Task description -> For the word "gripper", return each line of the data in which it occurs.

Records to use ->
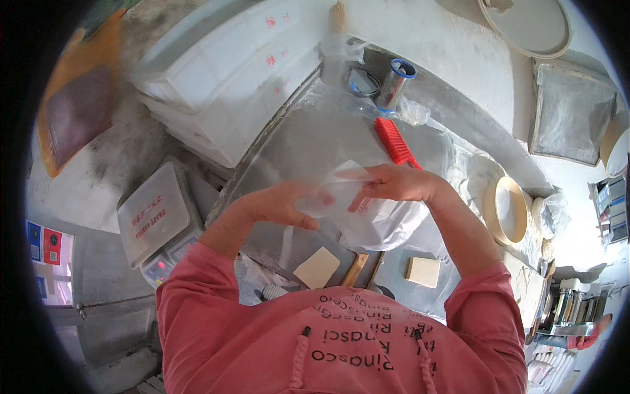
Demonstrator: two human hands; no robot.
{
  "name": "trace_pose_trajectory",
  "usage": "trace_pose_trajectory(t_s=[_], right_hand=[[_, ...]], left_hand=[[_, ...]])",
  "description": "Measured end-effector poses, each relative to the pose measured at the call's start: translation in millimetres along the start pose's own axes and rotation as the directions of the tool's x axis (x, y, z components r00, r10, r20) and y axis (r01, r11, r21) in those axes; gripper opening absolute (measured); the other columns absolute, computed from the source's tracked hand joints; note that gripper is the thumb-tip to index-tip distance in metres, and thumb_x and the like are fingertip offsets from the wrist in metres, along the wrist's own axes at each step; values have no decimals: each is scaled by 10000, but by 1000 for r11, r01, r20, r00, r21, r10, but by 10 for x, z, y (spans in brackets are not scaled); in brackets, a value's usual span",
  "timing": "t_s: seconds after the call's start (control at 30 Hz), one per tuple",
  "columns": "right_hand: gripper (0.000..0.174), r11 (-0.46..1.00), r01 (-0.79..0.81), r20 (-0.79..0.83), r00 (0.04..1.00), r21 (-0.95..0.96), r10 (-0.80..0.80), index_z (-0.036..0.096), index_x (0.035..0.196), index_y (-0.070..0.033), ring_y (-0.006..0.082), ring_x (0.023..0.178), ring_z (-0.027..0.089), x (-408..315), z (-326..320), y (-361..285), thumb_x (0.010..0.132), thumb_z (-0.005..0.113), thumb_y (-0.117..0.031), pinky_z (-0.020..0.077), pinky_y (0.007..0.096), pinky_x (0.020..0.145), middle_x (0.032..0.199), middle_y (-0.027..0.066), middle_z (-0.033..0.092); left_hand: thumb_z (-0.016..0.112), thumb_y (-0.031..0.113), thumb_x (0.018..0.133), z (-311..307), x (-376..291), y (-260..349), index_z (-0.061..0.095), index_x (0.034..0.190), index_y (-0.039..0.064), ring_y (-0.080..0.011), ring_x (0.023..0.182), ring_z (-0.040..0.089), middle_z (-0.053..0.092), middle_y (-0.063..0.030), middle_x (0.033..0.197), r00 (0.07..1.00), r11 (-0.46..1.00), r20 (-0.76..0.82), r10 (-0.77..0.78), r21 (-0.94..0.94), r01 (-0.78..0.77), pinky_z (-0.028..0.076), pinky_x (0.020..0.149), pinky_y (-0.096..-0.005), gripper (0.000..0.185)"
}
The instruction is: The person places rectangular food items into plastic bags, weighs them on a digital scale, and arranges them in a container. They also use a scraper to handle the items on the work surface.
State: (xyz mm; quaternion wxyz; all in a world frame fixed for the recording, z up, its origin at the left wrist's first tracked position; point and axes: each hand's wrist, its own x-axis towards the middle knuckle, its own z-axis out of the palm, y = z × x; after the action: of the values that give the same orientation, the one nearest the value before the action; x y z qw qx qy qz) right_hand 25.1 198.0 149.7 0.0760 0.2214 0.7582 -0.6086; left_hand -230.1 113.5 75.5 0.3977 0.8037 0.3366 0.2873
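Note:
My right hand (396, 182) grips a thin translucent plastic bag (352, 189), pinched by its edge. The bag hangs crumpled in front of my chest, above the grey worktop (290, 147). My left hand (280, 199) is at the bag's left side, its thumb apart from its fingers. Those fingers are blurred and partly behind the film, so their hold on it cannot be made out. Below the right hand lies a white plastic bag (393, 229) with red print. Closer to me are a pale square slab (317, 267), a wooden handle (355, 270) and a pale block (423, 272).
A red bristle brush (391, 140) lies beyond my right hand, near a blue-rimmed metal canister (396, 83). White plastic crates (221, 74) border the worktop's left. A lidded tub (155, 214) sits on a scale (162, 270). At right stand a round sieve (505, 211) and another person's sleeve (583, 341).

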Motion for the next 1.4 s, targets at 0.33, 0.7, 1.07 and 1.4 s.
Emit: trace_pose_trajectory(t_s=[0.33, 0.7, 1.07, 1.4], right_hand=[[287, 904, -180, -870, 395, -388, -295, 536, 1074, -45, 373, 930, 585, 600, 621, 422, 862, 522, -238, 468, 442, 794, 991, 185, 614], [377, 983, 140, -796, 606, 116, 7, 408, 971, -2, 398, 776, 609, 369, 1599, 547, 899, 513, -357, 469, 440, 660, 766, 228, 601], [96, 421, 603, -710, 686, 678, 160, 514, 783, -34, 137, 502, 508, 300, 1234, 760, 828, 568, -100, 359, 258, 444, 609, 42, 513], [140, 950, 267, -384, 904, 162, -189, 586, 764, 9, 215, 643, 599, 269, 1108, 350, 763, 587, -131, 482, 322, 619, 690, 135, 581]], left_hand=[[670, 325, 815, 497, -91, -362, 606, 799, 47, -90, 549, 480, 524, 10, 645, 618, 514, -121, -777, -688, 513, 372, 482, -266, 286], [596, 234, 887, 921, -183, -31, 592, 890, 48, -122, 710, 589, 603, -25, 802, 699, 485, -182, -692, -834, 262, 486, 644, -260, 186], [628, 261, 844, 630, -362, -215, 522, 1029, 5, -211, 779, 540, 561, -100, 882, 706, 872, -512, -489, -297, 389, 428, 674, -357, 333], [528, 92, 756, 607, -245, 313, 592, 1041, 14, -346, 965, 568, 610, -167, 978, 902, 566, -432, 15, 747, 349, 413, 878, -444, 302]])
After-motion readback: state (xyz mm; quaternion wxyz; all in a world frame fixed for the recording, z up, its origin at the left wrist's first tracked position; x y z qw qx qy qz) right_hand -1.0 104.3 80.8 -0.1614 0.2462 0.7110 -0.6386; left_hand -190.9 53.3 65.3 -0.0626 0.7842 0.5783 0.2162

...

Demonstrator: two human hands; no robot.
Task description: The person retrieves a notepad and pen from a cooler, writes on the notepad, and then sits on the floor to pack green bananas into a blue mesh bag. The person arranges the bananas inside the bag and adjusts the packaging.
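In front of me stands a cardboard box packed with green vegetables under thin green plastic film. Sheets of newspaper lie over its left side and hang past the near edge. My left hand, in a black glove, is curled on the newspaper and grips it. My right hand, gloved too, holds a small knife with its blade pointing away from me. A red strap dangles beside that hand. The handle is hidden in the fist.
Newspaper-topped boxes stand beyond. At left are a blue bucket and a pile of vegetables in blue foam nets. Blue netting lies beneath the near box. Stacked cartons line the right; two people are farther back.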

Answer to the problem ->
  "description": "Measured end-effector poses, each relative to the pose measured at the call's start: translation in millimetres along the start pose's own axes and rotation as the directions of the tool's x axis (x, y, z components r00, r10, r20) and y axis (r01, r11, r21) in those axes; gripper opening absolute (measured); the other columns absolute, computed from the source's tracked hand joints; note that gripper is the thumb-tip to index-tip distance in metres, and thumb_x and the like are fingertip offsets from the wrist in metres, along the wrist's own axes at each step; values have no decimals: each is scaled by 10000, but by 1000 for r11, r01, r20, r00, r21, r10, but by 10 for x, z, y (spans in brackets are not scaled); in brackets, a value's usual span",
  "columns": "right_hand: gripper (0.000..0.174), r11 (-0.46..1.00), r01 (-0.79..0.81), r20 (-0.79..0.83), r00 (0.04..1.00), r21 (-0.95..0.96), r10 (-0.80..0.80), index_z (-0.036..0.096), index_x (0.035..0.196), index_y (-0.070..0.033), ring_y (-0.006..0.082), ring_x (0.023..0.178), ring_z (-0.027..0.089), x (-408..315), z (-326..320), y (-361..285), thumb_x (0.010..0.132), thumb_z (-0.005..0.113), thumb_y (-0.117..0.031), pinky_z (-0.020..0.077), pinky_y (0.007..0.096), pinky_x (0.020..0.145), middle_x (0.032..0.199), middle_y (-0.027..0.066), middle_z (-0.033..0.092); left_hand: thumb_z (-0.016..0.112), thumb_y (-0.031..0.113), thumb_x (0.018..0.133), z (-311..307), x (-376..291), y (-260..349), index_z (-0.061..0.095), index_x (0.034..0.190), index_y (-0.039..0.064), ring_y (-0.080..0.011), ring_x (0.023..0.182), ring_z (-0.040..0.089), middle_z (-0.053..0.092), middle_y (-0.063..0.030), middle_x (0.033..0.197), r00 (0.07..1.00), r11 (-0.46..1.00), r20 (-0.76..0.82), r10 (-0.77..0.78), r21 (-0.94..0.94), r01 (-0.78..0.77), pinky_z (-0.028..0.076), pinky_x (0.020..0.149), pinky_y (-0.096..-0.005), gripper (0.000..0.185)"

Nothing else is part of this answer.